Il semble que l'impact se fera surtout sentir dans les relations internationales et la lutte au terrorisme. À l'encontre des désirs de ben Laden, les Américains sont plus forts aujourd'hui. La coalition internationale a favorisé leur rapprochement inattendu avec la Russie, l'Inde, la Chine, et leur a permis de s'infiltrer et de s'implanter dans des régions où ils ne pensaient pas pouvoir aller avant 10 ou 15 ans, comme dans la mer Caspienne et en Afghanistan. "Depuis le 11 septembre, les Américains orientent toutes leurs actions en vue de sécuriser et de rassurer les populations; et en ce sens, ils ont l'appui du monde qui, de son côté, démontre clairement qu'il ne tolérera pas la culture de haine de ben Laden et de ceux qui cautionnent ses mouvements."

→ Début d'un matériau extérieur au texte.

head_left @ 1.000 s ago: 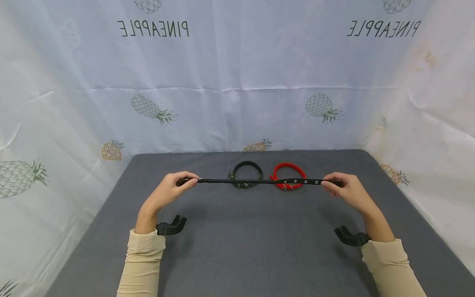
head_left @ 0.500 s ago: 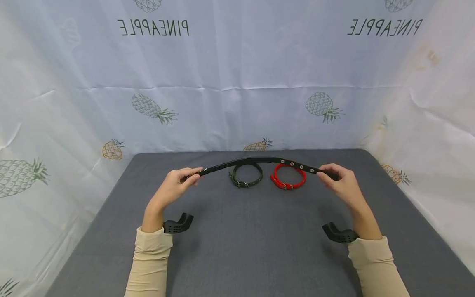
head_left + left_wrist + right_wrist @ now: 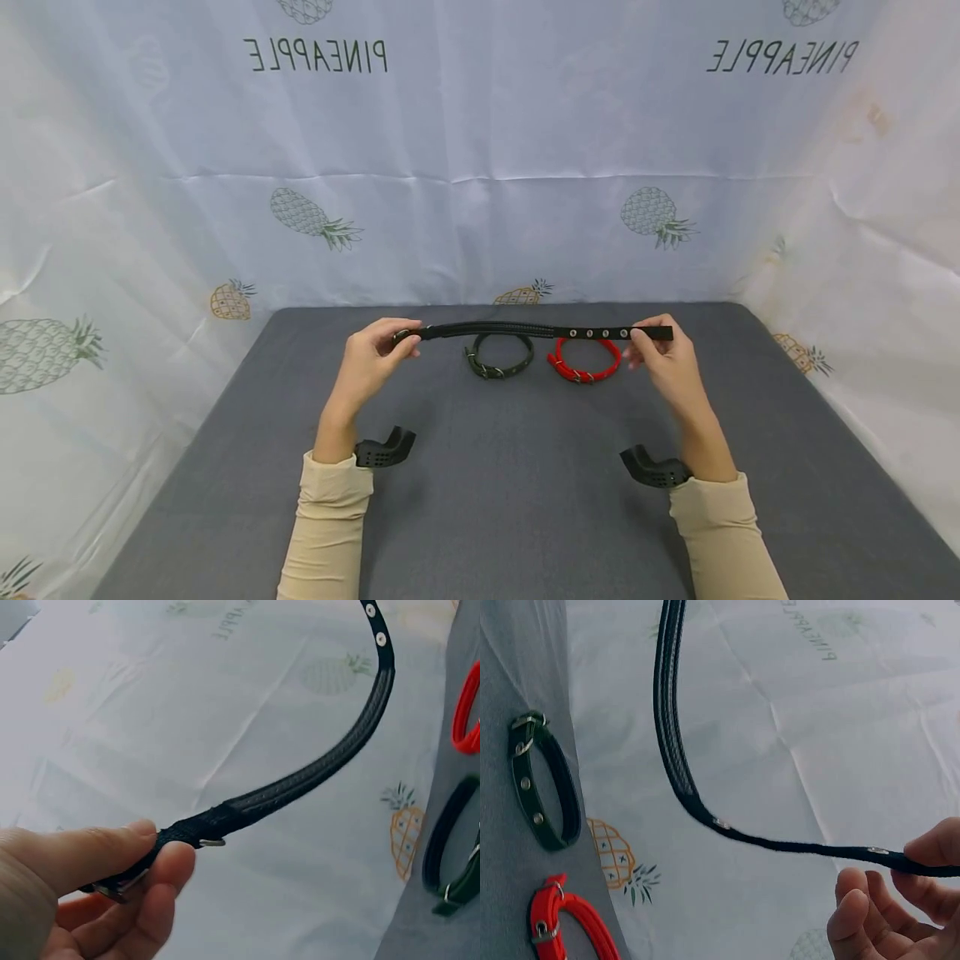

Les Américains sont dans une phase de consolidation de leur empire. Sami Aoun les invite à la sagesse : "C'est vrai qu'ils sont une hyperpuissance et qu'ils pourraient agir unilatéralement. Mais c'est vrai aussi qu'ils ont besoin de solliciter de l'aide, car le système mondial est impossible avec un seul pôle. Se replier sur eux serait désastreux, mais leur courant interventionniste devrait se faire dans un jeu multilatéral."

Qu'est-ce que l'histoire au quotidien pourrait nous apprendre sur l'avenir? "Si nous sommes dans une civilisation où l'empire américain a la responsabilité morale et politique du monde, il devra non seulement respecter les droits de la personne, mais aussi les promouvoir pour étendre le territoire de la démocratie. Favoriser un jeu multilatéral et véhiculer des valeurs démocratiques seraient de bon augure pour une mondialisation plus humaine."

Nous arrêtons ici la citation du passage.